The current patch triggers warnings:
https://cirrus-ci.com/task/6016013976731648 Looks like you need to add void
as the argument.
Do you have some performance comparison between TIMING ON and TIMING
SAMPLING?
In InstrStartSampling there's logic to increase/decrease the frequency of
an already existing timer. It's not clear to me when this can occur. I'd
expect sampling frequency to remain constant throughout an explain plan.

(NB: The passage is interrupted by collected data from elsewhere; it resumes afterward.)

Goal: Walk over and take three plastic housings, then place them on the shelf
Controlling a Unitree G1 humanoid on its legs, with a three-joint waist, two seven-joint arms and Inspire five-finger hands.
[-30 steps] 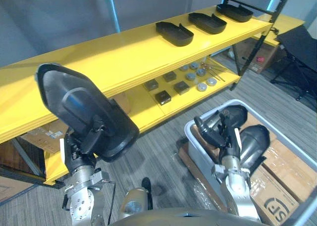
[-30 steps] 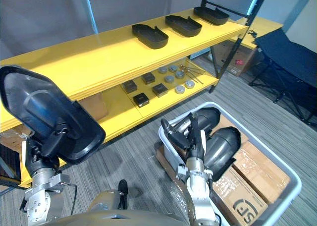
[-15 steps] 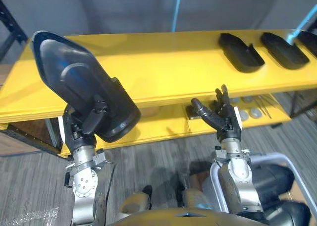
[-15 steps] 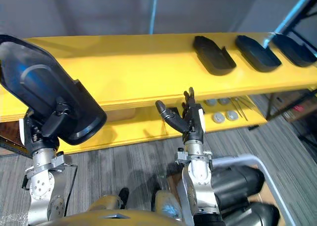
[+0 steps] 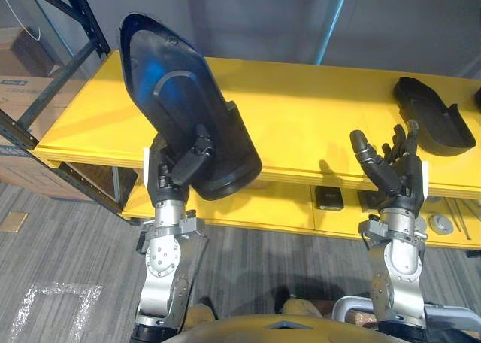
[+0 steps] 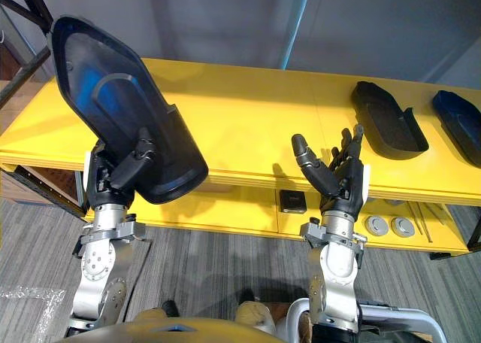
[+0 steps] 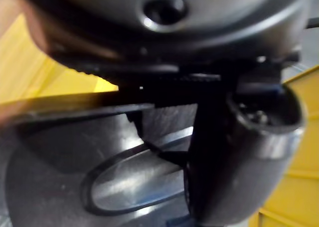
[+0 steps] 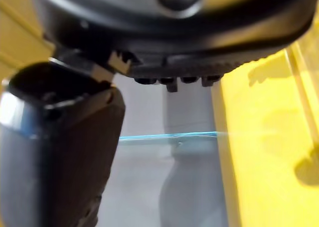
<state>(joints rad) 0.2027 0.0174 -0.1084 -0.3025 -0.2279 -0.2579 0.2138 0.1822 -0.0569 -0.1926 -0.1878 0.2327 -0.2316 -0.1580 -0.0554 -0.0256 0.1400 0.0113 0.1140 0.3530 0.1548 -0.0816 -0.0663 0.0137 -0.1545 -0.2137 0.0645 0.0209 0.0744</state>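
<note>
Housing (image 5: pixel 176 95) rises above the left robot hand (image 5: pixel 171 179) — gripped low.

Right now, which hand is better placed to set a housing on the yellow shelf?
Likely the left hand: it is shut on a black housing, raised near the yellow shelf. The right hand is open and holds nothing.

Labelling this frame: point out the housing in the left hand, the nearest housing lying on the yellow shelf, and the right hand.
held housing (image 5: pixel 176 102), left eye view, its broad dark face.
nearest shelf housing (image 6: pixel 385 119), right eye view, its middle.
right hand (image 5: pixel 398 181), left eye view, palm.
</note>
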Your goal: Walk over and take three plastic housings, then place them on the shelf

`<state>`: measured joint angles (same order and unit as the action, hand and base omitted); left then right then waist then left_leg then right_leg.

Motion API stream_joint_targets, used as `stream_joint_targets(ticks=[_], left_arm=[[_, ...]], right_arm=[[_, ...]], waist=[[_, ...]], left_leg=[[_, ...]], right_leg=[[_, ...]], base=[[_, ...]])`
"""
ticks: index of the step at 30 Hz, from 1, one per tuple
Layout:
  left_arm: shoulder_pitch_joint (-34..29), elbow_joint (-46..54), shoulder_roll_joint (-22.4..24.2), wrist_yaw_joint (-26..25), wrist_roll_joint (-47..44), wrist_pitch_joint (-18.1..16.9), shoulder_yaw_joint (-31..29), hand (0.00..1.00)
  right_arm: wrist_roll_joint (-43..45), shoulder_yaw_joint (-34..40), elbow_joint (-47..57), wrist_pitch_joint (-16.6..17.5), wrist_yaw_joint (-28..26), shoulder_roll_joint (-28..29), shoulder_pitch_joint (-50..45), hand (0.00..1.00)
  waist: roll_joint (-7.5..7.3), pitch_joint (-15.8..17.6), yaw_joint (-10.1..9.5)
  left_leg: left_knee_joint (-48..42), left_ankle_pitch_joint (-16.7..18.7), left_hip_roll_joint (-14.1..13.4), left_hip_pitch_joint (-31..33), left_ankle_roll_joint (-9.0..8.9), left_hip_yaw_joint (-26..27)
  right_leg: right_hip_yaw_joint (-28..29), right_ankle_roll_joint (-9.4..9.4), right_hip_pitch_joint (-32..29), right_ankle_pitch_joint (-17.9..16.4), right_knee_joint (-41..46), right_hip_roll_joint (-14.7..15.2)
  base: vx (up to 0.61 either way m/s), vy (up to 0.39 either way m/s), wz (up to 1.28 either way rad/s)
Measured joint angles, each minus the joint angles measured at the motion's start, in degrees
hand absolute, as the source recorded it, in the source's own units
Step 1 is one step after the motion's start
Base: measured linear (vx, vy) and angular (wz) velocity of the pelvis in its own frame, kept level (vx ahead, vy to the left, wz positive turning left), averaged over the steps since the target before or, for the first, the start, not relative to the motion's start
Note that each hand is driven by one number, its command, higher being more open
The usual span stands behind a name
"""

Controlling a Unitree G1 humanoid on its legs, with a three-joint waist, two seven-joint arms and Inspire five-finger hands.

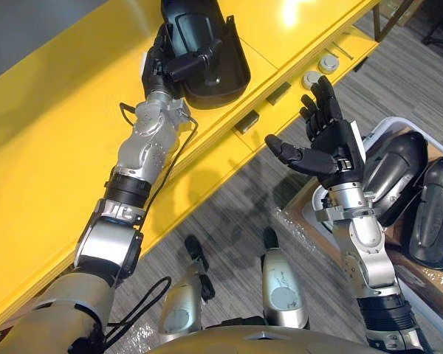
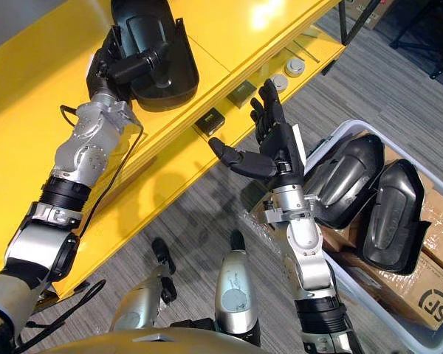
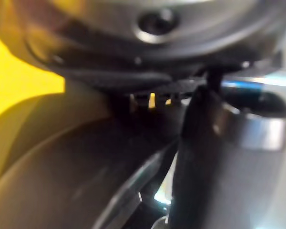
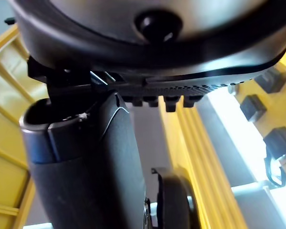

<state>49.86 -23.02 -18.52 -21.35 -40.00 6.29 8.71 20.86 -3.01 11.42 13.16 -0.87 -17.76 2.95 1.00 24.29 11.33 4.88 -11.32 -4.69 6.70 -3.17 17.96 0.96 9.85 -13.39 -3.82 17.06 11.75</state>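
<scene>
Our left hand (image 1: 158,62) is clamped on the rim of the glossy black moulded plastic housing (image 1: 218,74), thumb across its top; the housing lies on the upper level of the yellow metal shelf (image 1: 52,147), close to the front step. Our right hand (image 1: 332,144) hangs spread and empty between the shelf and the pale plastic bin (image 1: 387,125), where two more black housings (image 2: 345,181) lie side by side. We judge the main risk is the thumb snagging the shell on release and dragging it over the step. Reaching for the bin, the right hand might knock the nearer housing
</scene>
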Motion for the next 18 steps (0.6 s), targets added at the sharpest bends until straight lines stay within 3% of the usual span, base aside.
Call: stream_joint_targets(ticks=[10, 16, 18], left_arm=[[0.55, -0.46, 0.92, -12.43, -0.07, -4.83, -0.66, 1.00], [1.87, -1.56, 1.94, -16.55, 0.18, -4.85, -0.81, 1.00], [1.99, -2.51, 2.25, -16.58, 2.50, -2.79, -0.86, 1.00]], right_arm=[[-0.02, -2.09, -0.66, 0.01, 1.62, 0.77, -0.36, 1.00], [-0.05, -2.98, -0.66, 0.02, 2.51, 2.42, -0.70, 1.00], [-0.04, -3.49, -0.66, 0.02, 2.65, 2.42, -1.44, 1.00]], waist=[[-0.39, 0.30, 0.04], [-0.57, 0.41, 0.04], [-0.57, 0.42, 0.09]], left_leg=[[-0.01, -0.12, 0.00, -0.04, -0.18, -0.17], [-0.01, -0.06, 0.00, -0.59, -0.14, -0.51], [0.01, 0.16, -0.02, -1.60, -0.13, -0.47]], right_leg=[[-0.31, -0.06, 0.23, -0.10, -0.03, 0.02], [-0.71, -0.29, 1.14, -0.01, -0.21, 0.04], [-0.82, -0.32, 2.27, -0.07, -0.56, 0.04]], base=[[0.04, -0.041, 0.01], [0.04, -0.039, 0.02], [0.04, -0.041, -0.03]])
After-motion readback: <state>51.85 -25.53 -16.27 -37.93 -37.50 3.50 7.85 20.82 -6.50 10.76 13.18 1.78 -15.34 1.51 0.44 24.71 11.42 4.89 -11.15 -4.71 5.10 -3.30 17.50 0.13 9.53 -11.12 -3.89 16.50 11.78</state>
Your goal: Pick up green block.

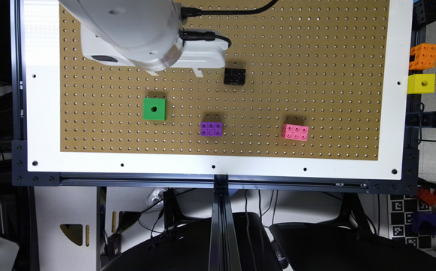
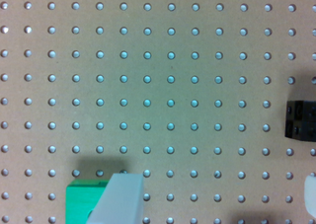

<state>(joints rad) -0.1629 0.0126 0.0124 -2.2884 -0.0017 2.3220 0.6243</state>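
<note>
The green block [image 1: 154,108], a bright green cube with one dark round hole in its top, sits on the brown pegboard [image 1: 296,45] toward the exterior view's left. My gripper [image 1: 175,73] hangs above the board, further back than the block and a little to its right. In the wrist view a corner of the green block [image 2: 84,199] shows partly behind one pale finger [image 2: 121,199]. The other finger is at the picture's edge. The gripper [image 2: 216,204] is open, with only bare pegboard between the fingers.
A black block [image 1: 234,76] [image 2: 301,119] lies just right of the gripper. A purple block [image 1: 211,128] and a pink block [image 1: 295,132] sit nearer the board's front edge. A yellow cube [image 1: 421,83] and an orange block [image 1: 423,56] stand off the board at the right.
</note>
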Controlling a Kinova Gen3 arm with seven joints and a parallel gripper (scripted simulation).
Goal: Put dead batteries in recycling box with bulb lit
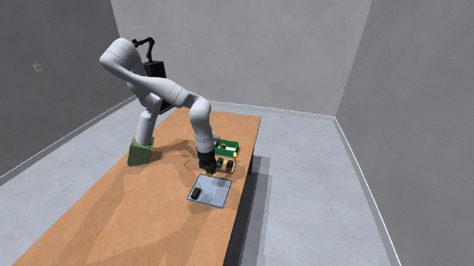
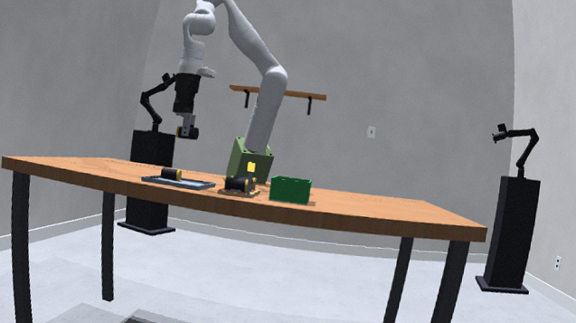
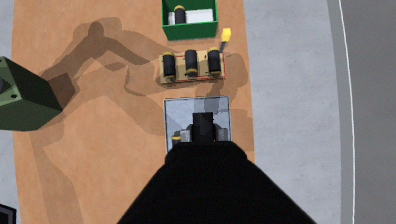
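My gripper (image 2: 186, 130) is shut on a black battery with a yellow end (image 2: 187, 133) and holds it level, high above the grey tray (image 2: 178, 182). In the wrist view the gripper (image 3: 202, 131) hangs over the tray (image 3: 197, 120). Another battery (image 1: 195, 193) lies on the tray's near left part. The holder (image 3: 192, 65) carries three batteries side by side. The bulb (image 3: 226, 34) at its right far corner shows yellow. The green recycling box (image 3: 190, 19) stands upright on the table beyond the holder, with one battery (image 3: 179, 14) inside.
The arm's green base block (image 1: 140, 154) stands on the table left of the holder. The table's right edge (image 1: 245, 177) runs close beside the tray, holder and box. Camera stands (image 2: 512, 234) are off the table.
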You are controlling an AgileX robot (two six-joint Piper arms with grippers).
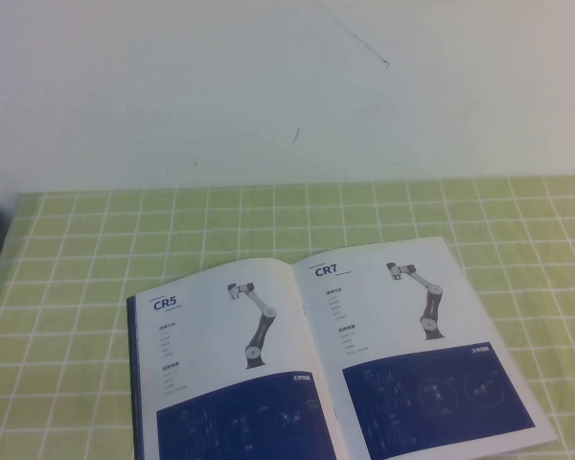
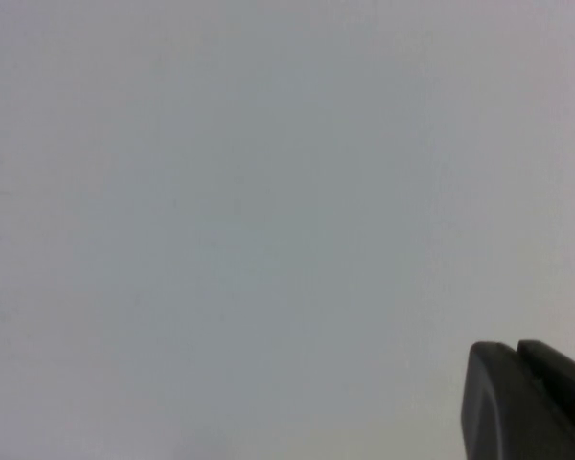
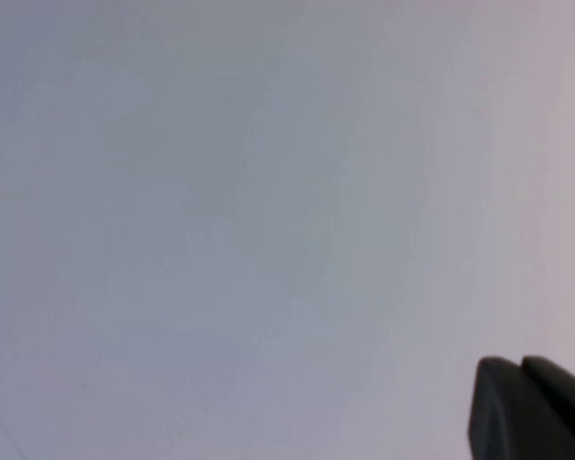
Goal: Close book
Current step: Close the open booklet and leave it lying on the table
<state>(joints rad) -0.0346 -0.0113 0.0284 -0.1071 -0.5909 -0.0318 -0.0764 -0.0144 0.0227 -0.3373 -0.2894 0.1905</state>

If
it's indeed needed, I think a code comment would be useful to explain why
this edge case is necessary.
On Fri, 6 Jan 2023 at 09:41, Lukas Fittl <lukas(at)fittl(dot)com> wrote:
> Hi,
>
> Since EXPLAIN ANALYZE with TIMING ON still carries noticeable overhead on
> modern hardware (despite time sources being faster), I'd like to propose a
> new setting EXPLAIN ANALYZE, called "TIMING SAMPLING", as compared to
> TIMING ON.
>
> This new timing mode uses a timer on a fixed recurring frequency (e.g. 100
> or 1000 Hz) to gather a sampled timestamp on a predefined schedule, instead
> of getting the time on-demand when InstrStartNode/InstrStopNode is called.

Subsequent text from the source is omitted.